Closed wussler closed 11 months ago
I would also add, that the security argument (i.e. shift from collision to 2nd preimage resistance) is only valid if the random salt is unpredictable for an adversary. Otherwise we are basically back to collision resistance.
So let me alter my proposal slightly:
"ML-DSA internally uses a SHAKE256 digest, therefore we require SHA3 in the ML-DSA + ECC signature packet, see {{mldsa-sig-data-digest}}. Note that we bind a NIST security category 2 hash function to a signature algorithm that falls into NIST security category 3. This does not constitute a security bottleneck: because of an unpredictable random salt that is prepended to the digested data, the hardness assumption is not collision resistance but second-preimage resistance."
Or do you have a better idea how to (at least) mention the necessary assumption on the unpredictability of the random salt?
"[...] because of an unpredictable random salt that is prepended to the digested data, the hardness assumption is not collision resistance but second-preimage resistance."
Maybe alter this subclause slightly like this: "because of the unpredictable random salt that is prepended to the digested data in v6 signatures, the hardness assumption is not collision resistance but second-preimage resistance."
Maybe we should stress the fact that unpredictability is a necessary condition for this argument to apply.
Proposal (with respect to @falko-strenzke):
"because of the random salt that is prepended to the digested data in v6 signatures, the hardness assumption is not collision resistance but second-preimage resistance. However, for this argument to apply the random salt must be unpredictable by an adversary."
"because of the random salt that is prepended to the digested data in v6 signatures, the hardness assumption is not collision resistance but second-preimage resistance. However, for this argument to apply the random salt must be unpredictable by an adversary."
I am not sure why you want to stress it that much. The word "unpredictable" now occurs two times, do you really think this is necessary? I can also hardly see how someone could come up with an implementation that outputs predictable salts and claim that they are random in the first place. At least in my understanding, unpredictability is implied in randomness. But in any case we are mentioning "unpredictability" already, but I think one time is enough.

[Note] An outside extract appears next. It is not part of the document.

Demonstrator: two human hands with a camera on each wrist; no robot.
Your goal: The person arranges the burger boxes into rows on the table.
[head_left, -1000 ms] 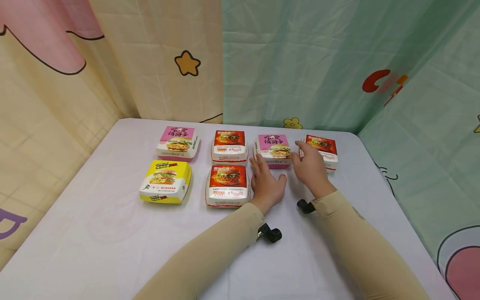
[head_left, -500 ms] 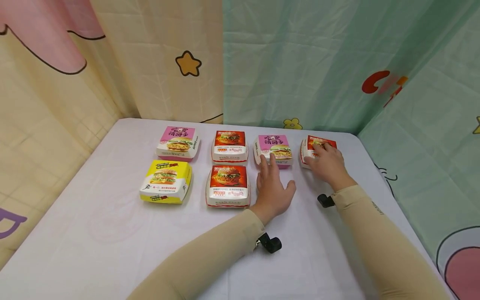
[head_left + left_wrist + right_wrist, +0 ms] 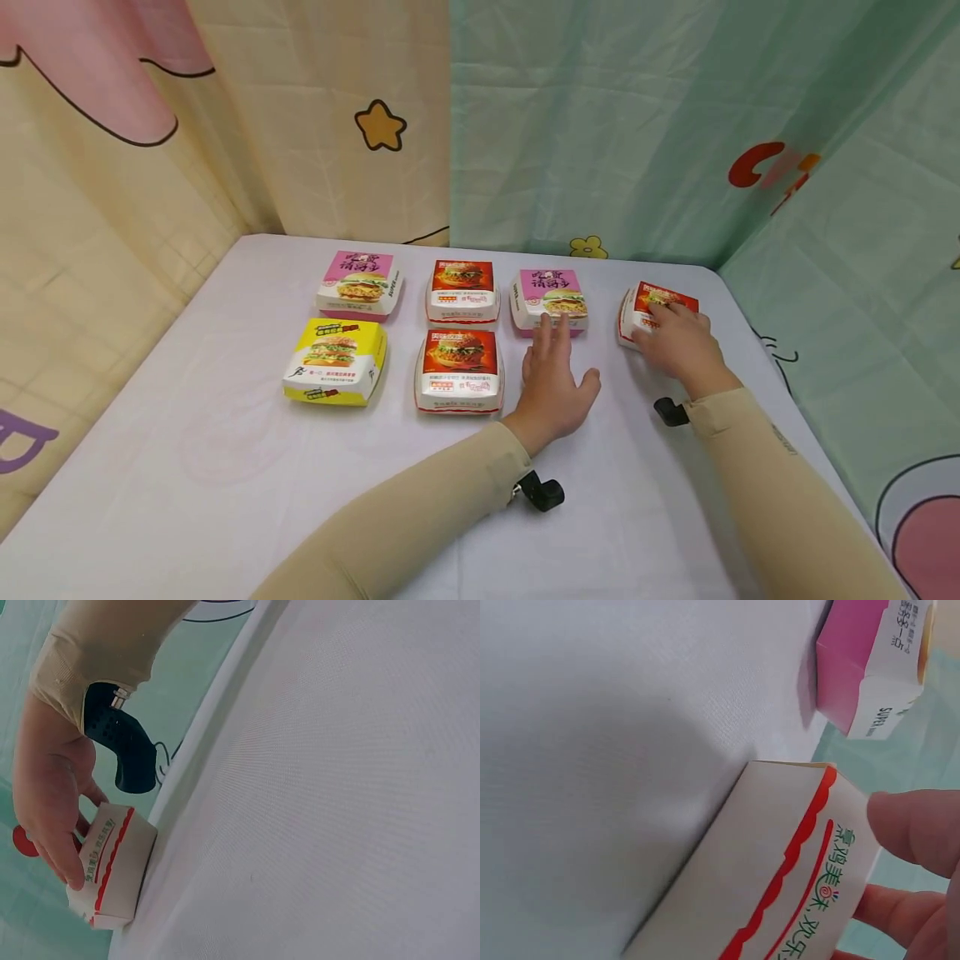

I'm fine with both approaches (not stressing and stressing it). Stressing it I think (or hope) reminds people that they should use good random numbers here and not say a salt is not so important.
I'm fine with both approaches (not stressing and stressing it). Stressing it I think (or hope) reminds people that they should use good random numbers here and not say a salt is not so important.
Maybe then it makes sense to add a section under "Security Considerations" that addresses random number generation specifically which also mentions the importance of a "truely" random salt.
Maybe then it makes sense to add a section under "Security Considerations" that addresses random number generation specifically which also mentions the importance of a "truely" random salt.
This is already in the OpenPGP spec:
13.10. Random Number Generation and Seeding
OpenPGP requires a cryptographically secure pseudorandom number
generator (CSPRNG). In most cases, the operating system provides an
appropriate facility such as a getrandom() syscall, which should be
used absent other (for example, performance) concerns...
I've applied the changes @falko-strenzke and @fluppe2, but without the repeated unpredictable
. There are many significant attacks that can be carried out in OpenPGP if we drop the assumption of a good CSPRNG and not respecting that security consideration is an expensive mistake already.
I aggree with this, also moving it up by one paragraph is necessary as @fluppe2 suggested.